▸ **Exercise objective**:
The answer must consist of each line below that contains the word "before", copied in full.

(Collected data begins)

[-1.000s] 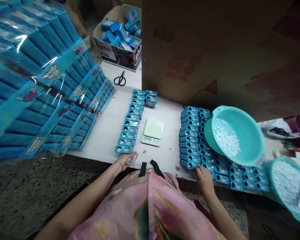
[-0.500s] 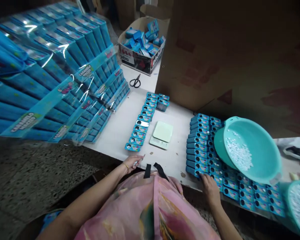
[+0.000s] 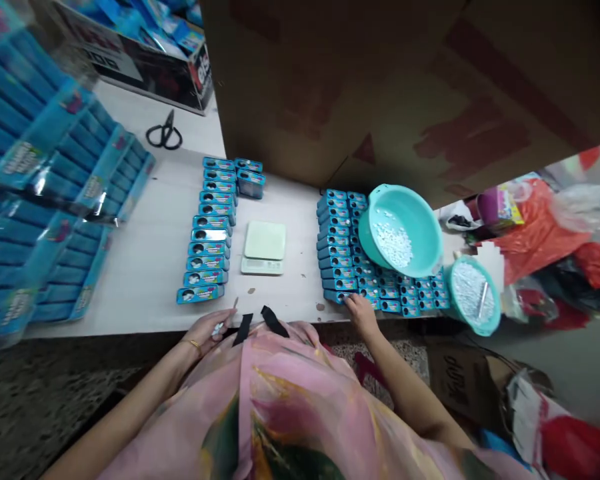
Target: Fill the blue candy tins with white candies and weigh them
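Observation:
My left hand [image 3: 211, 330] rests at the table's front edge, fingers curled around a few small white candies [image 3: 219, 328]. A thin pointed thing [image 3: 236, 303] sticks up by its fingertips; its kind is unclear. My right hand [image 3: 363, 316] has its fingers closed on the end of the nearest small blue candy box [image 3: 337, 295], at the front of the right-hand rows. Each box has a dark round opening on top. Between the two groups sits a pale green kitchen scale [image 3: 264, 248], with nothing on its plate. Left of it runs a column of similar boxes [image 3: 209, 249].
A turquoise basin [image 3: 427, 230] of white candies stands over the right-hand rows, with a smaller tub [image 3: 495, 313] beyond. Black scissors [image 3: 165, 135] lie at back left, near wrapped stacks [image 3: 63, 173] and a carton [image 3: 155, 77]. A large cardboard box [image 3: 300, 87] walls the back.
The view has swung right and closer to the table, bringing the smaller tub and bags fully into sight. Both hands stay at about the same places on the table.

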Available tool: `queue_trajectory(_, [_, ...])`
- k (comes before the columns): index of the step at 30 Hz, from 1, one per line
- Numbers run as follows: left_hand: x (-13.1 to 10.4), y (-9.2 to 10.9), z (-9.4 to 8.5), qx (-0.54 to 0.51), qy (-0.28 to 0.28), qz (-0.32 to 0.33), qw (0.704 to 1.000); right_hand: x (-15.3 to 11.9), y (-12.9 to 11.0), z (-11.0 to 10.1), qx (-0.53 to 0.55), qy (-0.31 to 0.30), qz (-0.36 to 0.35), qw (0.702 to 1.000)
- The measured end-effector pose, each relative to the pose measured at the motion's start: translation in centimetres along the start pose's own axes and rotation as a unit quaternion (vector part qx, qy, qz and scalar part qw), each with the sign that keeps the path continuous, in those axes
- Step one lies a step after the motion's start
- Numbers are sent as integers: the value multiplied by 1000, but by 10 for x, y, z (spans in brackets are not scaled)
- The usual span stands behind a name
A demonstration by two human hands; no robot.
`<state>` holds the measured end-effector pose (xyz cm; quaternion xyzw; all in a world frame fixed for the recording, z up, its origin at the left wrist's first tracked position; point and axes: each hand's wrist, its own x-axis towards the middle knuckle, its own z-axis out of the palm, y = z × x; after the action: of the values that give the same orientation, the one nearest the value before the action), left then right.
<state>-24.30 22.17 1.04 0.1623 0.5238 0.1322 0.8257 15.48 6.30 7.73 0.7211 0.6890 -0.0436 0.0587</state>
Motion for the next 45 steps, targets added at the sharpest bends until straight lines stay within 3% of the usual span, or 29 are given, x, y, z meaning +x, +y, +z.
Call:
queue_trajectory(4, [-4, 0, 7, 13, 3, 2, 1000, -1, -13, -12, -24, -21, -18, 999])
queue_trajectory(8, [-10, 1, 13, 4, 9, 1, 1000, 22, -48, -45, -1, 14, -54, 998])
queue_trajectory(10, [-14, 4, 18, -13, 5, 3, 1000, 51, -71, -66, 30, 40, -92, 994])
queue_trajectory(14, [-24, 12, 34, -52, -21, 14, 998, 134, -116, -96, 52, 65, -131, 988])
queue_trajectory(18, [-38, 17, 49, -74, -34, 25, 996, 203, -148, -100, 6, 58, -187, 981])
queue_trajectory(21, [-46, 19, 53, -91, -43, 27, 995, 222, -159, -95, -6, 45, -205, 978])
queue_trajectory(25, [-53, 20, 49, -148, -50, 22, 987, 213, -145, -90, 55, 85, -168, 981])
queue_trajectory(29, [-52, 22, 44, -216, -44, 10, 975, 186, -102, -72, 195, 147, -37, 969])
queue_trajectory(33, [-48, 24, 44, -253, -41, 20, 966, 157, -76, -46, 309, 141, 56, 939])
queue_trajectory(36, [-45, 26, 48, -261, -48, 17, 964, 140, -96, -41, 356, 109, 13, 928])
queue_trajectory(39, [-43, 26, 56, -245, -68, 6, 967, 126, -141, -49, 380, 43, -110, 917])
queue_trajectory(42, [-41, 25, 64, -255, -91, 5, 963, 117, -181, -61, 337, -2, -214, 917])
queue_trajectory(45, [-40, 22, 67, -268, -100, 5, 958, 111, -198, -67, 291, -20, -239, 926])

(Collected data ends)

▸ **Exercise response**:
- k (comes before the columns): index of the step at 30 Hz, from 1, one per line
`<state>` holds the measured end-effector pose (xyz cm; quaternion xyzw; all in a world frame fixed for the recording, z up, its origin at the left wrist's first tracked position; point and axes: each hand's wrist, its own x-axis towards the middle knuckle, its own z-axis out of the palm, y = z × x; after the action: of the values that give the same orientation, the one nearest the value before the action), left then right.

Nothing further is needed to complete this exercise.